Tillie and Lottie Fowler, who were born 17 weeks early, had a combined weight of less than three pounds.

The pair then spent the next 125 days in the Princess Royal Maternity in Glasgow where they first arrived into the world on 11 August 2016.

Parents Jenna and Stuart Fowler, from Glasgow, brought their daughters to the hospital to thank staff and meet other parents with premature babies.

Worldwide, 15 million babies are born premature (before 37 weeks) and more than a million die as a result.

In Scotland over 6,000 babies are born premature or sick annually.

Mrs Fowler said by the time the babies were ready to go home she and her husband knew all the staff by name. “I had no warning either as everything with my pregnancy was going great up until then.

“With twins there is always a higher chance of prematurity and the fact they are mono mono twins increases the chances even more. This means as well as being identical, they shared both their amnions and chorions (membrane around embryos) and placenta too. It’s very rare – about one on 10,000 births.

“As you can imagine, it was all very scary but the care we received was amazing and we can’t thank them enough for the emotional help to get through this journey.
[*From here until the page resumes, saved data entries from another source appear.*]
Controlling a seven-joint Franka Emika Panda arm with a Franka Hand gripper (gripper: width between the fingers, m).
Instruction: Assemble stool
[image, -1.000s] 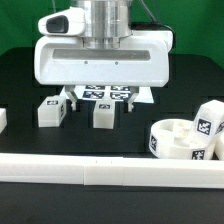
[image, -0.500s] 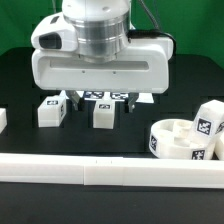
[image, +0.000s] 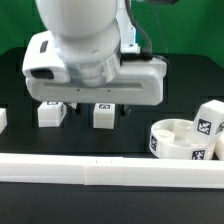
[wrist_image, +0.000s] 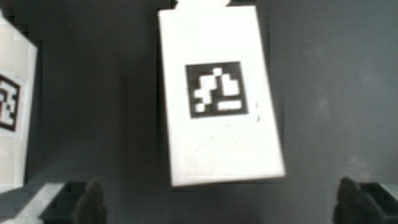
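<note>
**A:** Where do the stool parts lie?

**B:** On the black surface (image: 20, 140). Two white blocky plastic legs with black-and-white tags sit under the white robot arm (image: 85, 55). These are the middle leg (image: 102, 116) and, toward the exterior view's left of it, the left leg (image: 50, 113). They are near each other but apart.

**A:** And the seat?

**B:** The round white plastic disc seat (image: 172, 147) lies well apart from them at the exterior view's right, sockets facing up. A third leg (image: 208, 124) touches its right rim, tag toward the near side. I cannot tell whether it sits in a socket.

**A:** Which way does the leg below the wrist (wrist_image: 222, 100) point?

**B:** It lies flat, tag face up. Its long axis runs crosswise to the line between the two fingertips, slightly skewed from square. In the exterior view both legs under the arm are foreshortened, so their long axes seem to run near to far.

**A:** The end effector (wrist_image: 222, 203)?

**B:** Spread wide. Its dark fingertips (wrist_image: 80, 203) stand on either side of one end of that leg, clear of it, with the surface showing in the gaps.

**A:** Anything else?

**B:** A long white border rail (image: 110, 171) runs left to right along the near side. A second tagged white part (wrist_image: 15, 90) shows beside the leg in the wrist view, but I cannot tell which part it is.
</note>
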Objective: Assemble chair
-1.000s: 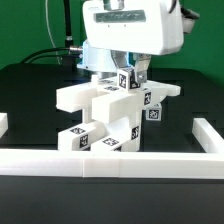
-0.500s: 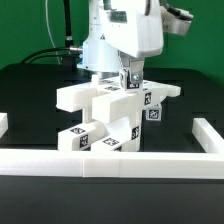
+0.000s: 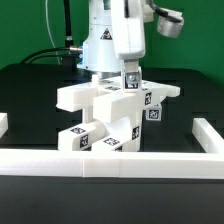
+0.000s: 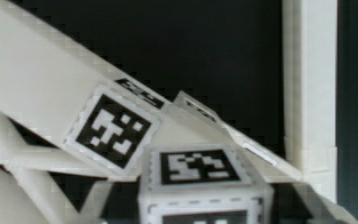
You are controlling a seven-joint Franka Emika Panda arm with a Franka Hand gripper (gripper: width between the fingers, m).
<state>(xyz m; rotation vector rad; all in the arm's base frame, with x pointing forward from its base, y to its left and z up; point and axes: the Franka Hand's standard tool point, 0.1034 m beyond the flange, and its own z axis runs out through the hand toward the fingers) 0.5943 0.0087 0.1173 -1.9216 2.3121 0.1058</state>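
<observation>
Looks like leg-fitting, partway through the build. Pinching, with the two-finger gripper (image 3: 128, 86) pressed together, a small upright white plastic leg (image 3: 127, 79) bearing a square tag, directly atop the half-built glossy white blocky plastic chair (image 3: 105, 112). Set just behind the long low white border wall (image 3: 110, 160), near its middle. Calls next for firm seating without tipping the stack.

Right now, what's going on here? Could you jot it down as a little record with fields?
Arm: white robot arm above the chair
Chair: partly built chair, white blocks with tags
Jaws: closed on a tagged part at the chair's top
Table: black table
Front: low white wall
</observation>
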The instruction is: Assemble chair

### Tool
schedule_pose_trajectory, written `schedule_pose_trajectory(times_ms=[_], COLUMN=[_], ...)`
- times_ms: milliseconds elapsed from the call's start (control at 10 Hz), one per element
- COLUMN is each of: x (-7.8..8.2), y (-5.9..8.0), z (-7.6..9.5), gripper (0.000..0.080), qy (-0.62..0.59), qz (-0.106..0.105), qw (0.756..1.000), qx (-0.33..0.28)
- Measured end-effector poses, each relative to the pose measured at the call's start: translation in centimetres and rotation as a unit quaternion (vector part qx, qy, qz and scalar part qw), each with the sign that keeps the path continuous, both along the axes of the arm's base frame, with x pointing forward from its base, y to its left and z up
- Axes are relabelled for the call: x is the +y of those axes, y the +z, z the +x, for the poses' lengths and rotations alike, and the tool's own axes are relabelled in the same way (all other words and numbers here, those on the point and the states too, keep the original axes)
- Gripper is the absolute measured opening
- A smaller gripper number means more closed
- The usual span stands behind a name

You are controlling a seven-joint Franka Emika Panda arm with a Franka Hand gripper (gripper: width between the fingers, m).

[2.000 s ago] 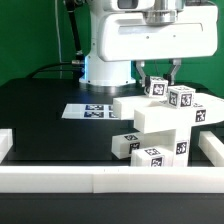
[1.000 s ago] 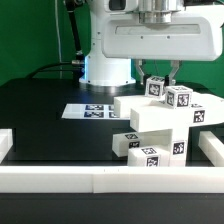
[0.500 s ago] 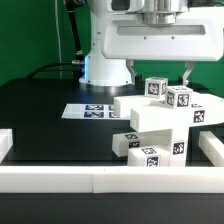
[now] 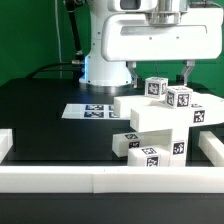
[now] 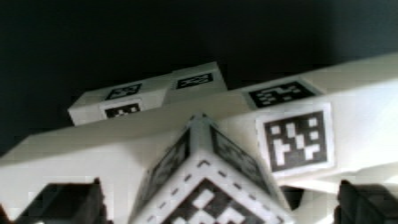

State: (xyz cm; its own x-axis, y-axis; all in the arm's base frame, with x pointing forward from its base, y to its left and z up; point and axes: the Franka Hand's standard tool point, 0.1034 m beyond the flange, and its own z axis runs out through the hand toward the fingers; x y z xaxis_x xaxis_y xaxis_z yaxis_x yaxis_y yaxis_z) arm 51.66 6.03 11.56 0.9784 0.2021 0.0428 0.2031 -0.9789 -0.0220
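Hovering over the chair, the gripper has its fingers spread wide, one off each side of the topmost tagged block; neither touches it, nothing held.

Chair: white chunky stack of slabs and blocks on the black table, toward the exterior view's right, inside the low white border rails. Upper slabs jut leftward; small leg blocks sit on top and at the base.

Markings: only black-and-white square tags on block faces. No brand, letters or numerals legible.

Marker board: flat white strip with printed tags, lying on the table just left of the chair, near the robot base.

Wrist view: a tagged block corner fills the near field, more white tagged parts beyond. Dark fingertips show at either lower corner, clear of the block.
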Motion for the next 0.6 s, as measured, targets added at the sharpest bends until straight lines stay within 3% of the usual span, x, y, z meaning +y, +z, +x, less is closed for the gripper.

“Carolyn Abernethy, our neonatal consultant was with us from day one and will continue to monitor the twins until they are two. Our community nurse too, was amazing and supported us well when we got the girls home on oxygen.

“We are just so grateful to have the twins and realise just how lucky we are.”

Sharon Foster, neonatal intensive care nurse, who helped care for Lottie and Tillie, said: “It was lovely to see the mums, dads and especially the babies back on the ward and looking so healthy and big.

“It makes all the difficult moments so worthwhile when they come back to visit and we can see for ourselves how well they are doing.”

Lynne Duffy from Glasgow, whose baby Keilan was born at 25 weeks and 4 days in March 2016, said: “I don’t know if it’s because he has an older brother and sisters, but he’s really coming on great. He walked at what would have been his first birthday and he’s repeating everything I say, so it’s really amazing how far he has come.

“Our care was incredible and we really did feel like number one – every member of staff gave him 100 per cent.

“I always felt the nurses really knew him and could tell if he was having a good or bad day.

“I honestly believe he is only here because of the care he got from Dr Allan Jackson and I can’t think him and the team enough.”